Bu Sinta, istri Pak Choi menyambut ramah kehadiran kami. Beliau langsung memelukku dan mengatakan sangat gembira bisa bertemu dengan aku, sesama dari Indonesia.
"Maaf ya, Gam, saya ngasih kabarnya mendadak. Jadi ganggu kencan kalian, ya?" Bu Sinta berkata sambil menggiring kita memasuki ruang makan.

"Pantesan suka ilang-ilangan, kalau lagi free. Nyamperin ini ternyata." Kata seorang laki-laki yang menaik-naikan alisnya sambil melirik-lirik ke arahku.

"Apaan sih, Bang." Agam meninju bahu laki-laki itu pelan, kemudian menatapku. "Nis, ini Bang Faruk, senior gue di kantor."

"Nisrina." Ucapku sambil mengulurkan tangan.

Bang Faruk langsung menyambut jabatan tanganku. "Nis, Agam sama pacar masih suka galak, nggak? Di kampus sama di kantor dia suka galak ke anak-anak." Agam langsung melepaskan jabatan tanganku dan Bang Faruk saat mendengar pertanyaan itu, kemudian menggiringku ke tempat duduk yang bersebrangan dengan Bang Faruk. "Nggak usah didengerin," bisiknya.

Sementara, Bu Sinta tertawa melihat kelakuan mereka. "Faruk, kamu jangan jahil gitu, dong. Cari pacar juga sana."

"Kalau Ibu ada kenalan orang lokal sini, Bu" Kata Bang Faruk sambil menyengir.

Bu Sinta tampak berpikir sebentar. "Ada sih, dia mualaf."

"Boleh banget itu, Bu " kata Bang Faruk sambil menggosok-gosok kedua tangannya.

Kalimat Bu Sinta selanjutnya membuat kebahagiaan Bang Faruk lenyap seketika. "Tapi nggak yakin mau sama kamu."

Kemudian kami tertawa serempak, kecuali Bang Faruk, tentunya.

Makan malam dimulai saat Pak Choi dengan Pak Nam -sekretaris Pak Choi yang aku lihat di coffee shop waktu itu, bergabung bersama kami.

Pak Choi sama ramahnya dengan Bu Sinta. Beliau bahkan lancar berbahasa Indonesia walaupun masih berlogat khas orang Korea.

"Lima tahun lalu kami pernah berkunjung ke Bandung waktu pulang ke negara istri saya. Kita waktu itu ke Cibaduyut ya, Yeobo?" Pak Choi bertanya kepada Bu Sinta.
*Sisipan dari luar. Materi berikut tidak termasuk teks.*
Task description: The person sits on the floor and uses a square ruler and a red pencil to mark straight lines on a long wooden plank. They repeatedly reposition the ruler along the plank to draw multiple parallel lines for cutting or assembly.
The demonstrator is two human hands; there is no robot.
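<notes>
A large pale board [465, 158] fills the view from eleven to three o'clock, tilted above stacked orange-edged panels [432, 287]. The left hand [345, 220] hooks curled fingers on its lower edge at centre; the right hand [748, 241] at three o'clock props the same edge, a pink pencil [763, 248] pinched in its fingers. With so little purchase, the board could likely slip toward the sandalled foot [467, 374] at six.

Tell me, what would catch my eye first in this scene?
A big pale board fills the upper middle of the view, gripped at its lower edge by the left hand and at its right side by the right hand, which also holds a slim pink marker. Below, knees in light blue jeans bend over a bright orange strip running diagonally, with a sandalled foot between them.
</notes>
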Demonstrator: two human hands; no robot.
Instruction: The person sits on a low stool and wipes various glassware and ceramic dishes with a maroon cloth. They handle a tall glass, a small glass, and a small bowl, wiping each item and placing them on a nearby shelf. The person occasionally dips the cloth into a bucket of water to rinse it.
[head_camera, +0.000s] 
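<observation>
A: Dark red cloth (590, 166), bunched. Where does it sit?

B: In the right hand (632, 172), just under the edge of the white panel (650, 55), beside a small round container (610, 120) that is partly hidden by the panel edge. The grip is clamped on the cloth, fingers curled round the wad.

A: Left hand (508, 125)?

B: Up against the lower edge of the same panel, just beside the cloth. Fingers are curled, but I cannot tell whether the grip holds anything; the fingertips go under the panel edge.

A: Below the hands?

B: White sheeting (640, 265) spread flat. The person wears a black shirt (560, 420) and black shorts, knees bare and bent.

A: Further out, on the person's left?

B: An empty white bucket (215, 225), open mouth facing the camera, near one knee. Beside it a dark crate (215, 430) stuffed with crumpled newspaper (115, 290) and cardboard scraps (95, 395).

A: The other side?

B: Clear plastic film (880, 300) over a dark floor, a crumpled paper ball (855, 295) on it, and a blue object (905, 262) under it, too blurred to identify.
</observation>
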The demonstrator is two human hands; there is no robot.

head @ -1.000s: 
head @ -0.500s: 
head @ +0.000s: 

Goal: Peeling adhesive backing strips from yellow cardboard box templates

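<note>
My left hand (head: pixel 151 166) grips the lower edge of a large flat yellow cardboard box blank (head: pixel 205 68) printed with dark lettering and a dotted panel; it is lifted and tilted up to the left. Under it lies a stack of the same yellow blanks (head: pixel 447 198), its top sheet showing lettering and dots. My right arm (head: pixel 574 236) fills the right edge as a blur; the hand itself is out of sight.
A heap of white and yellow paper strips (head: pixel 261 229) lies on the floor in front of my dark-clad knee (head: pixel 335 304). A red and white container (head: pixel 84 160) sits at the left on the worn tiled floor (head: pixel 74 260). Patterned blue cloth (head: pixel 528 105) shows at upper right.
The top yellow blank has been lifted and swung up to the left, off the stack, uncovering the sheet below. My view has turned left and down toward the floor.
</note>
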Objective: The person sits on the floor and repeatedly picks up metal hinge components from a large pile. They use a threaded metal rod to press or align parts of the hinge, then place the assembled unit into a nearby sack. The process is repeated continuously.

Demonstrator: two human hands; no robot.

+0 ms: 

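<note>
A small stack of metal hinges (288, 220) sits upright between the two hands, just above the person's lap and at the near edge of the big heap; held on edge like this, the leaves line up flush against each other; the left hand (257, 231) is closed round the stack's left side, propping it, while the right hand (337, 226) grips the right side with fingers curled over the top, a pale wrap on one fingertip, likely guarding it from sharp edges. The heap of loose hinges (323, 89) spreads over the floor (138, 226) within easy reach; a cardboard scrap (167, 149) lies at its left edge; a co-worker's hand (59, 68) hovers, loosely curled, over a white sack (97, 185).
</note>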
"Betul, ke Cibaduyut. Bapak waktu itu borong sepatu. Oleh-oleh buat keluarga disini, katanya," cerita Bu Sinta. "Terus kami juga waktu itu sekalian ke Garut, ke pabrik pembuatan dodol. Setoples, dihabisin sendiri sama Bapak." Lanjutnya.

"Karena rasanya enak sekali. Makanan di Garut sama enaknya dengan di Bandung."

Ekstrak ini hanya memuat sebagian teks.